* Records to use
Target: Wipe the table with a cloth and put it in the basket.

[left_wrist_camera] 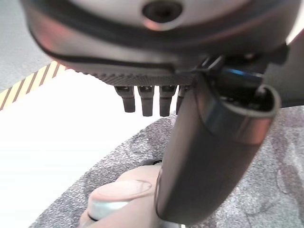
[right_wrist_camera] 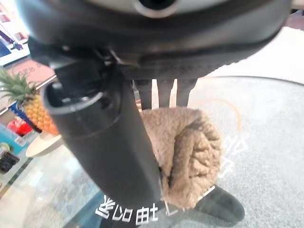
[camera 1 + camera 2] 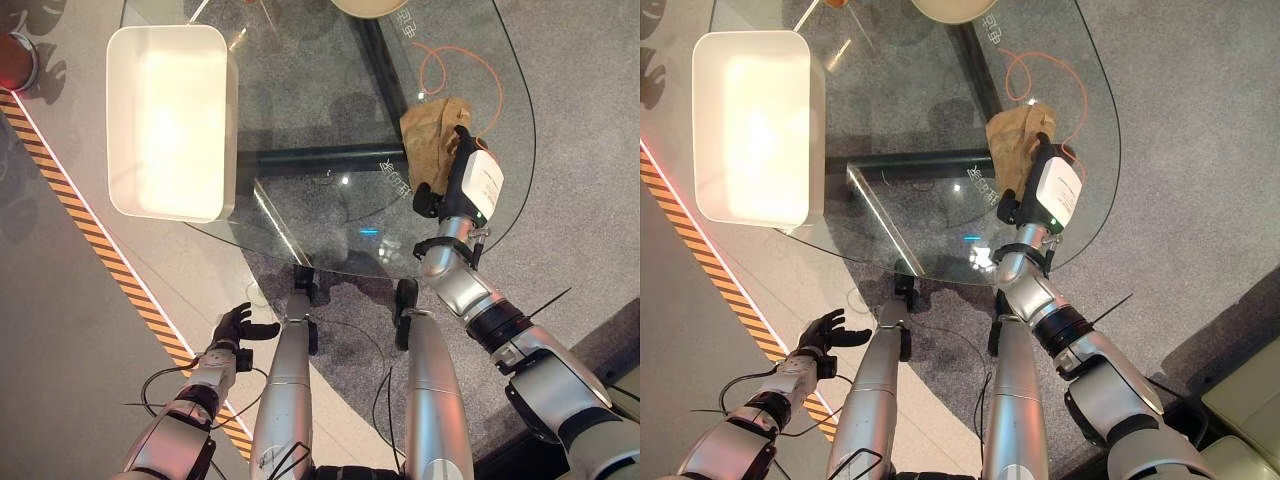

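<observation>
The right hand (image 3: 452, 180) rested straight fingers (image 2: 164, 92) on the brown cloth (image 3: 432, 138), right of frame; ungripped, it could slip across the glass worktop (image 3: 330, 120). The left hand (image 3: 238, 325) hung open.

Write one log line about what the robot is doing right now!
right hand: fingers on brown cloth, glass table | left hand: open, idle below table | white basket: on table's left, no cloth inside
</observation>
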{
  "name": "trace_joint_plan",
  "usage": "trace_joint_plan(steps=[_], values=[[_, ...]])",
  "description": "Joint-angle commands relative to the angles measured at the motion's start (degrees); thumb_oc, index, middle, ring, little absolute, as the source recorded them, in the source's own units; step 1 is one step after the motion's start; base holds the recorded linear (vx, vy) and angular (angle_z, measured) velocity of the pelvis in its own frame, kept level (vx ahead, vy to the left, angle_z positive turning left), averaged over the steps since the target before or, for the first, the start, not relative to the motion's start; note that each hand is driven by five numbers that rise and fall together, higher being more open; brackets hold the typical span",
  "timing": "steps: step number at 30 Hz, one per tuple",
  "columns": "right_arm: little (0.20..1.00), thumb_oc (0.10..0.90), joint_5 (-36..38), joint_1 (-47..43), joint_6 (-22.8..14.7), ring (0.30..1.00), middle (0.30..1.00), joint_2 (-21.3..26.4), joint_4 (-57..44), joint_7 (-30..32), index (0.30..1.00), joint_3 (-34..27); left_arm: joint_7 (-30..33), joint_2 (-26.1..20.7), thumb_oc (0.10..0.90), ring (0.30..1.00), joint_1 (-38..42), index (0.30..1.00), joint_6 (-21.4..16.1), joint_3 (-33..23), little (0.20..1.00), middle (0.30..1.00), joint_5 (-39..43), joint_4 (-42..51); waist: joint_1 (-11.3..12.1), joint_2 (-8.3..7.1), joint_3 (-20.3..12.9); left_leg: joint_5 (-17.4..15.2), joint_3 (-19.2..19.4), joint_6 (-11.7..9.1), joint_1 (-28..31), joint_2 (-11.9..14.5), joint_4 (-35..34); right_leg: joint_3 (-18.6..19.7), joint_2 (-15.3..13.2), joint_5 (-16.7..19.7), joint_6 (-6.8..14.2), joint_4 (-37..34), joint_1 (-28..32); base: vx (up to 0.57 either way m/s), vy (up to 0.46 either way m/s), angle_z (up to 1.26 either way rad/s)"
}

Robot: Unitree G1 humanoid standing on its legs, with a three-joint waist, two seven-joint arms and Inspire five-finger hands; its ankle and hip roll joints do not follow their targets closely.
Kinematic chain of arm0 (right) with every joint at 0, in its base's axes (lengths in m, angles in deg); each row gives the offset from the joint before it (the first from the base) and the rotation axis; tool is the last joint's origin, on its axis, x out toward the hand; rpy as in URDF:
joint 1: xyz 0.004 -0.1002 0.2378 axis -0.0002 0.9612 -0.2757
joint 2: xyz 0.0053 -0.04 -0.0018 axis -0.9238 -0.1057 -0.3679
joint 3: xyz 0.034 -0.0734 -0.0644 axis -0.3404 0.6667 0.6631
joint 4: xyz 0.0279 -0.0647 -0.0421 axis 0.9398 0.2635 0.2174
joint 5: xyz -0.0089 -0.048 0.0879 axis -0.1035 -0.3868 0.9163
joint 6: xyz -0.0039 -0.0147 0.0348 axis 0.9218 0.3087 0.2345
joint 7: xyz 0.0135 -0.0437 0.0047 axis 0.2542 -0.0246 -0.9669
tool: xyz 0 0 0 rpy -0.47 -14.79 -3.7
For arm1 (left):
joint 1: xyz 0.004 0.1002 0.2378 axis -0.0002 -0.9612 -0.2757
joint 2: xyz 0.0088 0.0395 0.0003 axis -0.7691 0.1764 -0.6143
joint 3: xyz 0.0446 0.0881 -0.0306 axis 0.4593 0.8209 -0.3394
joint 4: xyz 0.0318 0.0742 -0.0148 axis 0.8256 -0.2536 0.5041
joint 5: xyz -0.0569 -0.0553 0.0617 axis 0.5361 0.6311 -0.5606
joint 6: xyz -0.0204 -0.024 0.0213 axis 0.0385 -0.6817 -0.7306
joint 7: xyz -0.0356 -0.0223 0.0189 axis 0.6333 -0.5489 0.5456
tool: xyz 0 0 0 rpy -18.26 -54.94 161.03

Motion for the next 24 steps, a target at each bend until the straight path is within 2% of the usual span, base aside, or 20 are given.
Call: trace_joint_plan(steps=[1, 18, 19, 20, 21, 24], values=[[0.9, 0.8, -1.78, -4.25, -0.17, 0.9, 0.9, 0.11, 0.26, -0.07, 0.9, 1.55, 0.23, -0.53, 0.8, 0.9, 0.3, 0.9, 0.44, 1.44, 0.9, 0.9, -0.44, -2.97, 0.09, 0.75, -1.11, -7.9, 5.64, 6.23, 0.53, -6.26, 6.15, -3.95, 2.65, 7.37, -1.97, -11.53, 1.65, 0.0, 0.0, 0.0], [0.9, 0.8, -1.3, -6.92, 1.62, 0.9, 0.9, -0.4, 5.32, -3.67, 0.9, 3.26, 0.18, -0.43, 0.8, 0.9, 1.27, 0.9, 1.28, 1.99, 0.9, 0.9, -0.59, -2.68, 0.8, 1.1, -1.11, -7.7, 5.49, 6.28, 0.5, -6.37, 5.93, -4.42, 2.4, 7.49, -1.95, -11.38, 1.48, 0.0, 0.0, 0.0], [0.848, 0.748, -1.39, -6.97, 1.63, 0.855, 0.855, -0.47, 5.46, -4.18, 0.855, 3.33, 0.36, -0.32, 0.8, 0.9, 1.35, 0.9, 1.47, 2.09, 0.9, 0.9, -0.57, -2.56, 0.8, 1.09, -1.11, -7.74, 5.47, 6.28, 0.5, -6.36, 5.96, -4.4, 2.36, 7.48, -1.91, -11.35, 1.47, 0.0, 0.0, 0.0], [0.494, 0.394, -1.54, -7.01, 2.03, 0.552, 0.552, -0.58, 5.36, -4.65, 0.552, 3.44, 0.5, -0.24, 0.8, 0.9, 1.41, 0.9, 1.52, 2.13, 0.9, 0.9, -0.61, -2.49, 0.8, 1.07, -1.11, -7.73, 5.46, 6.25, 0.49, -6.37, 5.95, -4.39, 2.36, 7.49, -1.9, -11.36, 1.45, 0.0, 0.0, 0.0], [0.2, 0.1, -1.68, -7.04, 2.35, 0.3, 0.3, -0.67, 5.27, -5.0, 0.3, 3.52, 0.55, -0.19, 0.8, 0.9, 1.44, 0.9, 1.53, 2.14, 0.9, 0.9, -0.6, -2.45, 0.8, 1.06, -1.11, -7.72, 5.46, 6.23, 0.48, -6.38, 5.93, -4.4, 2.37, 7.5, -1.9, -11.38, 1.43, 0.0, 0.0, 0.0], [0.2, 0.1, -1.5, -7.2, 2.56, 0.3, 0.3, -0.64, 5.49, -5.6, 0.3, 3.92, 0.28, -0.32, 0.8, 0.9, 1.71, 0.9, 1.78, 2.16, 0.9, 0.9, -0.63, -2.41, 0.85, 1.05, -1.11, -7.64, 5.49, 6.22, 0.53, -6.39, 5.8, -4.51, 2.32, 7.56, -1.91, -11.52, 1.5, 0.0, 0.0, 0.0]])
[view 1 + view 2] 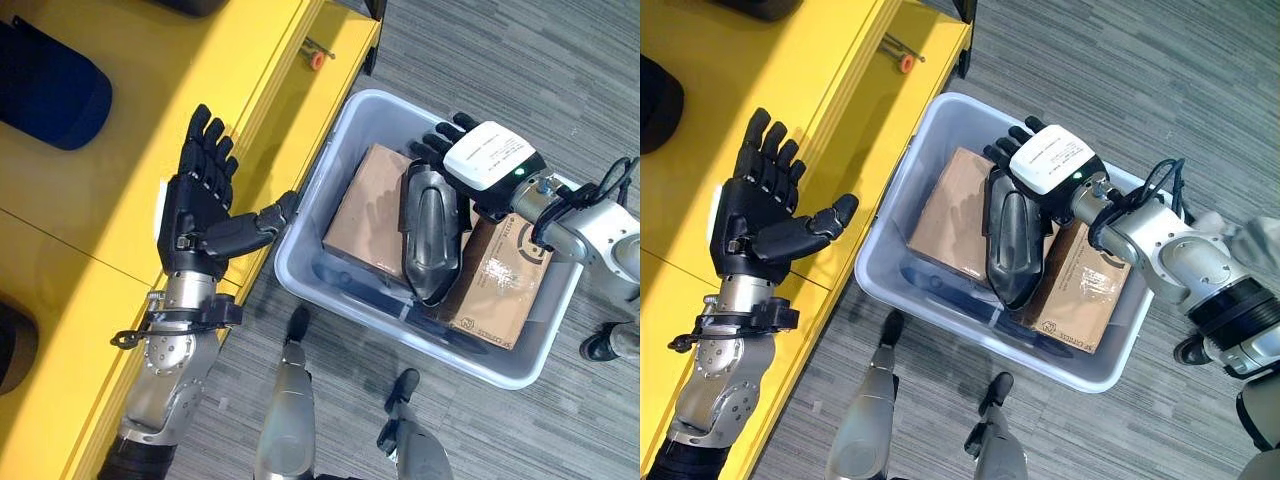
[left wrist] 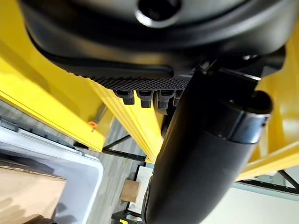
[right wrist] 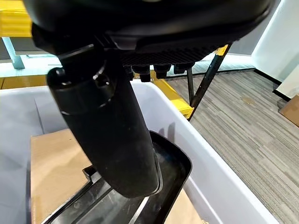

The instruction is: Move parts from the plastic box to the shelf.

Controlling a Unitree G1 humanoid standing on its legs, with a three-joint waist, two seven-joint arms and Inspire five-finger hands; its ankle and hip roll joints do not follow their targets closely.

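My right hand [image 1: 1035,160] hovers over the black moulded part [image 1: 1013,240], fingers straight and clasping nothing, I judge lining up a grasp. The part lies beneath its palm across two cardboard boxes [image 1: 958,212] inside the plastic box [image 1: 890,240]. My left hand [image 1: 205,205] waits outspread above the yellow shelf [image 1: 110,230], empty.

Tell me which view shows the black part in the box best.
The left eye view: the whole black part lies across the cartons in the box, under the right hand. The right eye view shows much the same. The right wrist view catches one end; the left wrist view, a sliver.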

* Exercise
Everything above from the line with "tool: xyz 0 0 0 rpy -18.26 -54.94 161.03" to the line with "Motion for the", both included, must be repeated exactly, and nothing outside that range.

* Problem solution
tool: xyz 0 0 0 rpy -18.26 -54.94 161.03

Motion for the next 24 steps, a target at each bend until the straight path is within 2% of the usual span, base aside, or 20 are given.

This exercise requires nothing further.